I would propose that we store gradual records of each athlete’s Hematocrit and hormone concentrations with noteworthy nonconformities from the estimated importance would necessitate follow-up testing. Although this approach is in numerous ways desirable to the prevention of drug usage, it does not do anything to nothing to rectify the harms confronting an athlete who has a dangerous baseline Hematocrit or hormone concentration.

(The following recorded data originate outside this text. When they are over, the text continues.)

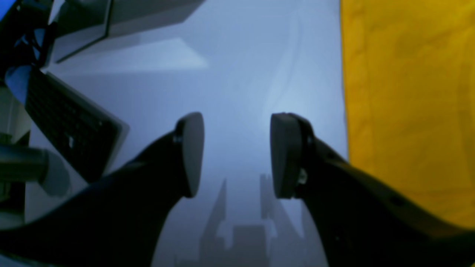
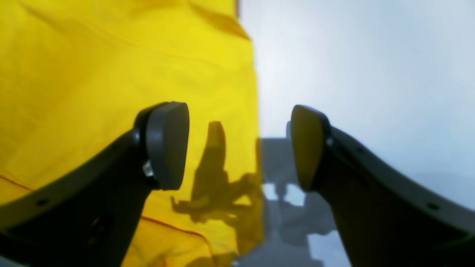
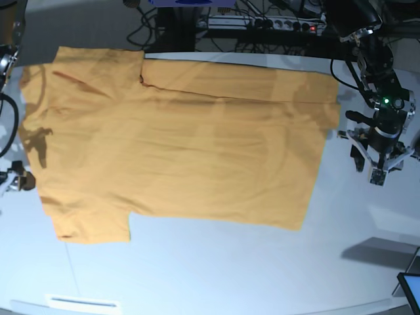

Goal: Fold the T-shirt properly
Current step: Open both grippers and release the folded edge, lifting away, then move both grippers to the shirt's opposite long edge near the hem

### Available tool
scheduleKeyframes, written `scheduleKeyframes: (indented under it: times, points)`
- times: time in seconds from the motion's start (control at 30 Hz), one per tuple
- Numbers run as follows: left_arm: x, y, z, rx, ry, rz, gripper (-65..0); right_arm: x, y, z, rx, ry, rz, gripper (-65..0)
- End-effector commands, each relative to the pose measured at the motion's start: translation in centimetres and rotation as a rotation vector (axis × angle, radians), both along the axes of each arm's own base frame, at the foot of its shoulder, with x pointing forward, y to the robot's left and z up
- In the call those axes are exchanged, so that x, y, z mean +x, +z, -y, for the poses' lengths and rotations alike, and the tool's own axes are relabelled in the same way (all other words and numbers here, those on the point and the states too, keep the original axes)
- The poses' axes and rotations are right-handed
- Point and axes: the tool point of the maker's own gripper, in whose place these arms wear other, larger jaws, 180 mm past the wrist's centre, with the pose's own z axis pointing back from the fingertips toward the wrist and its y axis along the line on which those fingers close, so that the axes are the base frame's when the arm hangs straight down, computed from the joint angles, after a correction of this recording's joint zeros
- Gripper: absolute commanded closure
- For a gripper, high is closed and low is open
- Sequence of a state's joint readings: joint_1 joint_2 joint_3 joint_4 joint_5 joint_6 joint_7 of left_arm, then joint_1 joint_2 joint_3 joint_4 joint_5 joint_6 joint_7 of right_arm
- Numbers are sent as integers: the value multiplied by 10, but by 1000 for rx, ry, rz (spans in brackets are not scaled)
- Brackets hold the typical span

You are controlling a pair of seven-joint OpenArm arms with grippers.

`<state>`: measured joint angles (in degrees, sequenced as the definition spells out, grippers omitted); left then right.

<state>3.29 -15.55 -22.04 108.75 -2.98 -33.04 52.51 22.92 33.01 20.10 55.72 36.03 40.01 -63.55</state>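
Shirt's long axis runs arm to arm across the pale bench (image 3: pixel 216 262)
Big orange-yellow cloth T-shirt (image 3: pixel 177 151) flat; right pincer (image 2: pixel 239 146) spread, empty, straddling its edge, nearer; left pincer (image 1: pixel 236 154) spread, empty, just beside.

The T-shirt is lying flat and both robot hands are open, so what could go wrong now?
1. The right gripper hangs open right over the edge of the T-shirt; it might pinch too little cloth and slip.
2. The left gripper is open over the bare table, beside the shirt, so it could close on nothing.
3. One sleeve already lies folded over, so pulling may bunch it.
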Motion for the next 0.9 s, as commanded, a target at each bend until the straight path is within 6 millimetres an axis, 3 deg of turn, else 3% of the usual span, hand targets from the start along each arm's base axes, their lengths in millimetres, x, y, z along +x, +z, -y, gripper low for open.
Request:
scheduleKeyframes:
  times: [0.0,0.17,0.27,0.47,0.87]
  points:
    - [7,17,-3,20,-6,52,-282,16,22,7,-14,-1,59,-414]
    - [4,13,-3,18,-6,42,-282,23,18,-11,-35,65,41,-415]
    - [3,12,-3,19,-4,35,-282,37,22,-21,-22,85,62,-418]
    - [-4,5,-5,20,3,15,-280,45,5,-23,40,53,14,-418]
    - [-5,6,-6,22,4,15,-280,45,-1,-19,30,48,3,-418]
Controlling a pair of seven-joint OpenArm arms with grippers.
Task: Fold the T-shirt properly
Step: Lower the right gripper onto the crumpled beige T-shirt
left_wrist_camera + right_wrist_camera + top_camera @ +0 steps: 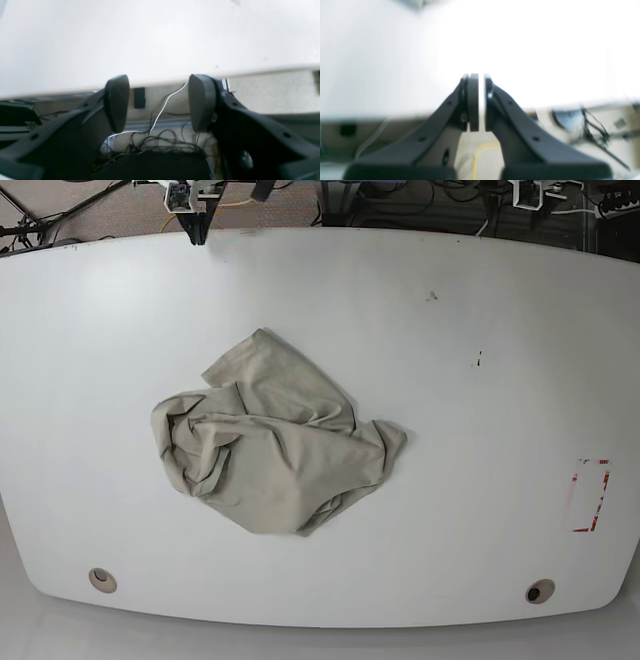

Our main interest should be well-being of the athlete. If a medication does not open a sportsperson to unwarranted endangerment then it should be allowed even if it boosts performance. The way I see it is that we have these choices: unsuccessfully attempt to alter the clock or go back to the basics of who we are and what sport represents and find new ways to revolutionize sports. Our crusade against drugs in sports has failed. We should be more accepting of drugs in sports rather than fighting them. In 1998, Juan Antonio Samaranch, the International Olympic Committee president, was of the suggestion that athletes be permitted to use performance enhancing drugs that were not dangerous. This perspective becomes logical if there is assurance that no harm comes to the athletes by not using drugs (J Savulescu, 2004). Taking drugs for a competitive edge is not necessarily cheating. It is only human that the athletes choose to be better and I think they should be given this choice if it does not pose potential health risks. It is paramount that their welfare be considered. Legalizing performance enhancing drugs in sports could create a considerable and harmless environment. 1

References

Hedin, S. G. (1891). The Haematokrit: A new apparatus for the investigation of blood. Skandinavisches Archiv fur physiologie, 2(1): 134-40.

J Savulescu, B. F. (2004). Why we should allow performance enhancing drugs in sport. Br J Sports Med, 38:666–670.

Simon, R. L. (1985). Good Competition and Drug-Enhanced Performance. Journal of The Philosophy of Sport, 6-13.

1

Hematocrit/PCV: Packed Cell Volume- %volume of r.b.c in blood. Normally, it is 45% and 40% for men and women respectively. The measure of PCV in an athlete’s blood sample, exposes possible diseases that could be potential life-threatening disorders such as anemia caused by a low count or the reverse which is polycythemia which is an abnormally high count (Hedin, 1891).